- Work task: Output only the lines below that start at the line containing "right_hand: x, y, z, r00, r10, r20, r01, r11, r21" and end at the line containing "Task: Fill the", with both ends kept.

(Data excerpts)
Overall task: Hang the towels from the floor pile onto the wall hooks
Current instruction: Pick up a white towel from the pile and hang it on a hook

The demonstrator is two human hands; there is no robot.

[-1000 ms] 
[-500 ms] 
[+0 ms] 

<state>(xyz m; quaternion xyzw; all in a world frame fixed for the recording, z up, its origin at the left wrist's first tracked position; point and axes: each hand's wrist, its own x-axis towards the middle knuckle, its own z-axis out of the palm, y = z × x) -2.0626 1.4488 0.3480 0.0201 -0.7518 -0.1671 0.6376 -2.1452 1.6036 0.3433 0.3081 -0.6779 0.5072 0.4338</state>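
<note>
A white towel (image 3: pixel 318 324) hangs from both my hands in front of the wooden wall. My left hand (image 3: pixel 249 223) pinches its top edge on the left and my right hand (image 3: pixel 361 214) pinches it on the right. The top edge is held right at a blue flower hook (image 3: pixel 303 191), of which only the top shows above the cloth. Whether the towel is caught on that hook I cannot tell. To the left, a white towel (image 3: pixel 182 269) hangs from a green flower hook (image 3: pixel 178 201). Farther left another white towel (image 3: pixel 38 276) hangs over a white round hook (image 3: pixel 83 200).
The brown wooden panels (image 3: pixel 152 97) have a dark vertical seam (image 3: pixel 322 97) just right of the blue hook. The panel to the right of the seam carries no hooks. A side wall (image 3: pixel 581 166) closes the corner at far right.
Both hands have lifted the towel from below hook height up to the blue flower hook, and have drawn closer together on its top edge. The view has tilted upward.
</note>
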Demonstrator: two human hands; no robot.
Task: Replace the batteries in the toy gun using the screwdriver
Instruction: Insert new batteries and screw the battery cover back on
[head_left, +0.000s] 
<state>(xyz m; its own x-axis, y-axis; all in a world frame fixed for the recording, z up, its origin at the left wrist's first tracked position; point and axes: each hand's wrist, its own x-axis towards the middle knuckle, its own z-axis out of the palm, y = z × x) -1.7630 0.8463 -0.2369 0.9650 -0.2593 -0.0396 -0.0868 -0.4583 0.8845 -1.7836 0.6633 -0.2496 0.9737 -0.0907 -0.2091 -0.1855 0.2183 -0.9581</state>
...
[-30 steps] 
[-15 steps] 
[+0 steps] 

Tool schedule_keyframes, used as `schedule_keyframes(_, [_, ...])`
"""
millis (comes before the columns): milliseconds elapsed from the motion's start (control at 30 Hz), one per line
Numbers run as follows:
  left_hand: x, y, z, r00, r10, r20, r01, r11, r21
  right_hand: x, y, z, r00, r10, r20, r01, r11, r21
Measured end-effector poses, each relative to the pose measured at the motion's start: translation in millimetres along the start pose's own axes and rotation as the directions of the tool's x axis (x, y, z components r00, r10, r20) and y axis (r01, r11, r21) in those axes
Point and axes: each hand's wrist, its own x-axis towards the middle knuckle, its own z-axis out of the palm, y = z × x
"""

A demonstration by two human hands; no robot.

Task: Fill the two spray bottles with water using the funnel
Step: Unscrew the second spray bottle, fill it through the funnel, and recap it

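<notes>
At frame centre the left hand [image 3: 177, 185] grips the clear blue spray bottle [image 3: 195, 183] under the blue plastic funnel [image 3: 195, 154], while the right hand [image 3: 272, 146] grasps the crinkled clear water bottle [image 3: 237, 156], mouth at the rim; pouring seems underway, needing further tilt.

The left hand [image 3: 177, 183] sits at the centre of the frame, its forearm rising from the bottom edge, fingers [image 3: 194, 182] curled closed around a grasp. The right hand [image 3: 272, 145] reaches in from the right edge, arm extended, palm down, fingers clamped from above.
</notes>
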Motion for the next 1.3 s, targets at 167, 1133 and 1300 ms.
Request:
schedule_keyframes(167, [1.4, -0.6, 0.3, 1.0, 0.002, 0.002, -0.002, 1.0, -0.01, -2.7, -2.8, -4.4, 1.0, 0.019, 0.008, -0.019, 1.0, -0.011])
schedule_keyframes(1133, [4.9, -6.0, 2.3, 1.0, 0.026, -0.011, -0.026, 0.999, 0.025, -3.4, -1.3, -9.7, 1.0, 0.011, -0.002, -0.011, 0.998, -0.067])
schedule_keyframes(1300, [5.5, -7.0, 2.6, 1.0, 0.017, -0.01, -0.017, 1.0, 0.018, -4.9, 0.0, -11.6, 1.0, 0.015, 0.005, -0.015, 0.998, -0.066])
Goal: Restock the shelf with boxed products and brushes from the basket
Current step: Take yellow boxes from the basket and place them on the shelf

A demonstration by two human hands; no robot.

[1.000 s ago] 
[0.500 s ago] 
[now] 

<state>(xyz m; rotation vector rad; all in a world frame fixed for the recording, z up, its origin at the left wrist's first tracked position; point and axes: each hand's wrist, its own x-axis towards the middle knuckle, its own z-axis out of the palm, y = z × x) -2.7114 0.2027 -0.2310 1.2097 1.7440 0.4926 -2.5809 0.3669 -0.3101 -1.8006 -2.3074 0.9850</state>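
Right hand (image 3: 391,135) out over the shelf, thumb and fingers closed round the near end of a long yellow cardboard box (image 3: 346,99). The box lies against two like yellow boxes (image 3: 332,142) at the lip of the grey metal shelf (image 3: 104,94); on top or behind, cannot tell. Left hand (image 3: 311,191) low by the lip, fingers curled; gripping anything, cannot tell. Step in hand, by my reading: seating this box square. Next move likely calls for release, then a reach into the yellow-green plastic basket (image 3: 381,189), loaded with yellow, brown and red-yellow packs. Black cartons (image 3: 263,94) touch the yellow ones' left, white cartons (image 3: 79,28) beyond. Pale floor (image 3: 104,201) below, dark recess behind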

- The completed task:
  right_hand: x, y, z, r00, r10, r20, r01, r11, r21
Measured end-effector poses, each relative to the pose measured at the motion's start: translation in millimetres along the start pose's own axes and rotation as the directions of the tool's x axis (x, y, z components r00, r10, r20) and y axis (r01, r11, r21) in those axes
Point and axes: each hand's wrist, its own x-axis towards the middle knuckle, its own z-axis out of the palm, y = z × x
"""

A demonstration by two human hands; no robot.

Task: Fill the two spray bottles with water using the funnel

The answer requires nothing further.